Frost & Sullivan: Next-Generation Therapeutics to Conquer Infectious Diseases

Resistance to current drugs spurs treatment innovation in influenza, respiratory syncytial virus, chlamydia and gonorrhoea

Currently, the prescribed antivirals for some infections, such as the frequently occurring respiratory syncytial virus (RSV) and influenza are limited in their regular use and efficiency, due to having a variable response, being subject to suboptimal dosing regimens and being generally poorly tolerated. Similarly, the treatment of bacterial infections like chlamydia and gonorrhoea has become complicated following the growth of antibiotic resistance.
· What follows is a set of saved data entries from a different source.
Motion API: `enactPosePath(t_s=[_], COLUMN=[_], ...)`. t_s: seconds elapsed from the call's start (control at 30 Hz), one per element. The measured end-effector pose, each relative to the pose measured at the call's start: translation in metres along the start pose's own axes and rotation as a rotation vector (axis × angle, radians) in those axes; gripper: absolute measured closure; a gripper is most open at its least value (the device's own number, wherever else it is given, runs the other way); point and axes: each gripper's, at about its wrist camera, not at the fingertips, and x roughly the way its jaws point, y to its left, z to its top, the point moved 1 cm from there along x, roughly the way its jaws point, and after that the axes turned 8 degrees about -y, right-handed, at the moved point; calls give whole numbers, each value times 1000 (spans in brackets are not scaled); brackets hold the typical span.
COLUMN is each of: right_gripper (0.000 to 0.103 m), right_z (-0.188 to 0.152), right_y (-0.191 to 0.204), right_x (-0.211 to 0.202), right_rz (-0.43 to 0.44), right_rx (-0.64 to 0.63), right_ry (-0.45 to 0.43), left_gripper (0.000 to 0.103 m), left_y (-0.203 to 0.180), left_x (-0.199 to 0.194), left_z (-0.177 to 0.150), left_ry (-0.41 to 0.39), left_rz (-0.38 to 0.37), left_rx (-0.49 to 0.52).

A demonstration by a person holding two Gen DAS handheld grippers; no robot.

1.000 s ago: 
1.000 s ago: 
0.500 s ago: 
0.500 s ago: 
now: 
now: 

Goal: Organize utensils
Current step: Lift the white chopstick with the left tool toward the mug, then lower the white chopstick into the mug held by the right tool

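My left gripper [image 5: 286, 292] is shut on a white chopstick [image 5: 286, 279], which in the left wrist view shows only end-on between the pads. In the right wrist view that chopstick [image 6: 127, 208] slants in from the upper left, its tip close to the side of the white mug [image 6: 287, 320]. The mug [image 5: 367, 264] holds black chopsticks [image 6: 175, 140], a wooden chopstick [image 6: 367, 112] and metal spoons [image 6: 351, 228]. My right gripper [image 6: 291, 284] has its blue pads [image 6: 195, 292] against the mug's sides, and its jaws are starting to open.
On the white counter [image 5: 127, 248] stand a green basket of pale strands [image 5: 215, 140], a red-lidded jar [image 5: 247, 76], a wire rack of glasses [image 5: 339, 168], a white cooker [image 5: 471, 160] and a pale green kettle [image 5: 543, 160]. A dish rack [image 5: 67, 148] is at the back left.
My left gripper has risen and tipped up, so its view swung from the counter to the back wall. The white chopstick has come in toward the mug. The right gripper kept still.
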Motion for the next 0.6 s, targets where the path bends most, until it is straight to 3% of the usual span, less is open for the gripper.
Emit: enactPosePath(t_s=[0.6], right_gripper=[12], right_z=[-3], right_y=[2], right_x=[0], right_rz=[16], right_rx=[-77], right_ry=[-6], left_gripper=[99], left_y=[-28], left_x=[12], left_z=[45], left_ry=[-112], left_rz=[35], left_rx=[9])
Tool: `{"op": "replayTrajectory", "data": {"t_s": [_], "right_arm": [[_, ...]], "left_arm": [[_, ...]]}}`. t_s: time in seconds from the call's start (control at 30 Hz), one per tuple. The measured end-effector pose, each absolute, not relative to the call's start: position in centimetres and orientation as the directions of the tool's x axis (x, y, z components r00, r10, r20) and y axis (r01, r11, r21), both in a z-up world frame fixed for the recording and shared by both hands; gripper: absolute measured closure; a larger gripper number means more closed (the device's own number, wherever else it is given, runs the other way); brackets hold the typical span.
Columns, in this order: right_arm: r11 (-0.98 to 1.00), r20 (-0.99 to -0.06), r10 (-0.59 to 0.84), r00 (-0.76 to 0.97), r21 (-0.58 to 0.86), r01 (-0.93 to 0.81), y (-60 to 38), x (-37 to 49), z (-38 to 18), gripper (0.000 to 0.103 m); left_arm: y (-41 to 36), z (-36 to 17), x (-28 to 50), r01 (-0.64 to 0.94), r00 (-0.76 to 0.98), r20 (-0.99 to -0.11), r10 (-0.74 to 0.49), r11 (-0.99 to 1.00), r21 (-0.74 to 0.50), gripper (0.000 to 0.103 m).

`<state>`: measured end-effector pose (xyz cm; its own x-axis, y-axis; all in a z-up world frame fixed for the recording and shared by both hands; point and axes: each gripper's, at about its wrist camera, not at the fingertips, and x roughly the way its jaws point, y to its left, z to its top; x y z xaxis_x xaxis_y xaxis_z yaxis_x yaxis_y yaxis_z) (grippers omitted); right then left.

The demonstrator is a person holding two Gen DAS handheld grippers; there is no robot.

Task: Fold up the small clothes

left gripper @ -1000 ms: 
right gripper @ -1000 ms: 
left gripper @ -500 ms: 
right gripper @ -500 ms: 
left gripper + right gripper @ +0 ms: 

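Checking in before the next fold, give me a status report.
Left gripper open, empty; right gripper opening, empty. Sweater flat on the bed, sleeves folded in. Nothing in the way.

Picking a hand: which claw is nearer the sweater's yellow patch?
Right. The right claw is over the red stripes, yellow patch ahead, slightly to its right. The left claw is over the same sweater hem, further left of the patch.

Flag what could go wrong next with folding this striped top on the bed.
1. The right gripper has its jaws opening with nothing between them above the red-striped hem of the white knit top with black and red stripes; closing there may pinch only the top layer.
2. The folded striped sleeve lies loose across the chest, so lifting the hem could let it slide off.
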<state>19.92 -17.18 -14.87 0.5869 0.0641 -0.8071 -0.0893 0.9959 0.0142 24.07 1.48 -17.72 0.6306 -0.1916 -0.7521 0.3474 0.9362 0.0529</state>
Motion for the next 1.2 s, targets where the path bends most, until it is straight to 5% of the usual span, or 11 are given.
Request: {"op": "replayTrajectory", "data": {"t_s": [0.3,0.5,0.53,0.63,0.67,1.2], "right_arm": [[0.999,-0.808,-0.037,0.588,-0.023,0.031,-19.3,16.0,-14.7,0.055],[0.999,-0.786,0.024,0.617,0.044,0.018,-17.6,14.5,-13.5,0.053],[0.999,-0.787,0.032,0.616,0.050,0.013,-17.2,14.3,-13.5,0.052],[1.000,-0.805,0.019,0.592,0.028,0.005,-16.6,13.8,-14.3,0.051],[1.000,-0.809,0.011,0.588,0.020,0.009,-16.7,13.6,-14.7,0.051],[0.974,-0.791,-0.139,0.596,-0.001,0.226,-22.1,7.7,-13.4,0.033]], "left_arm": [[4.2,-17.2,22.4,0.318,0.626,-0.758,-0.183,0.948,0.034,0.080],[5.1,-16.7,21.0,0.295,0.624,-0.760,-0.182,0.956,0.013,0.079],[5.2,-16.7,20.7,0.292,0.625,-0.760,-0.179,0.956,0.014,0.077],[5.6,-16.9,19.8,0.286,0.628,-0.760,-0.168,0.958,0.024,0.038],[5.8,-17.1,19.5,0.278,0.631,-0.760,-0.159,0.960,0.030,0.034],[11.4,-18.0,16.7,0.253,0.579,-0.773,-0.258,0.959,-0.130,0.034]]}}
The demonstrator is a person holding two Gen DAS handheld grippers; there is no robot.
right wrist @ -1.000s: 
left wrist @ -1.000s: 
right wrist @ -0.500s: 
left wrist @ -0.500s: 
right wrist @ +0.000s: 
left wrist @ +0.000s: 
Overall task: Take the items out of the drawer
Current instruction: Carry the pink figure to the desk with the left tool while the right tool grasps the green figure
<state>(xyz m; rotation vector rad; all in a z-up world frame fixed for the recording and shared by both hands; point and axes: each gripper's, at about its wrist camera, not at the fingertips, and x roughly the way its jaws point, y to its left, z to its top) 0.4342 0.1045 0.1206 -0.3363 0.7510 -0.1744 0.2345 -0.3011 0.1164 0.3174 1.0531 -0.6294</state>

The impending arrival of new and innovative vaccine technologies is likely to target these challenges and strong growth in the infectious diseases therapeutics market is expected as a consequence of next-generation drugs' successful commercialisation.

According to new analysis from Frost & Sullivan in their ‘Global Infectious Diseases Therapeutics Market - Influenza, RSV, Chlamydia, and Gonorrhoea’ report, the influenza vaccine industry is experiencing a transition from conventional egg-based vaccines, which use live attenuated and inactivated viruses, to innovative DNA-based, sub-unit, recombinant, and even microbial vector-based approaches. 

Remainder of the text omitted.